Build Log · Hardware
Eight wires and a ribbon
Before any of the software mattered, I had to physically get three things talking: the e-ink panel, a little controller board, and the microcontroller running everything. The panel itself is dumb, just glass and a driver, so all the real work happens on the controller board in between. Connecting them came down to two cables, and I got both wrong at least once.
The ribbon
The first is the flat ribbon coming off the panel. It slides into a hinged connector on the driver board, and the first few times I was sure I was going to snap either the ribbon or the latch. I didn't, but I reseated it enough in those early days that I'm careful with it now.

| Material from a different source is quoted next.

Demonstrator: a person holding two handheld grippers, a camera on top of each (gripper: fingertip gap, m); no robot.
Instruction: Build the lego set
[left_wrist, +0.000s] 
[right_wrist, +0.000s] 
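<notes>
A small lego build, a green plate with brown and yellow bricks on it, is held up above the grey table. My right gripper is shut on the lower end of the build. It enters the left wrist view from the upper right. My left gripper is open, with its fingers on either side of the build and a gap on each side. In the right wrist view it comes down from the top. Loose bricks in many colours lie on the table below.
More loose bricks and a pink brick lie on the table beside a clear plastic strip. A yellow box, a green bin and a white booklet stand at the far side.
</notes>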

It's the one part here that really doesn't like being fiddled with.
Eight little wires
The other connection is the one I understood least when I started. It's SPI, which I'd read about but never wired by hand, broken out to eight labelled pins. I kept the datasheet open the whole time. Most of them are what you'd guess once you see them: 5V and GND for power, then MISO, MOSI and SCK for the data and clock, and CS to pick the chip. The two that taught me something were RST, which just resets the controller, and HRDY, host-ready. HRDY is the controller's way of saying it has finished the last command and you can send the next one. Once I actually waited on that line instead of guessing at timing, the smeared, half-drawn refreshes stopped. One wire fixed a bug I'd been blaming on everything else.
So the whole physical side is just that: one ribbon, eight wires. Everything else is software. It felt like a lot at the time. Looking back it's almost nothing, which is mostly a measure of how little I knew going in.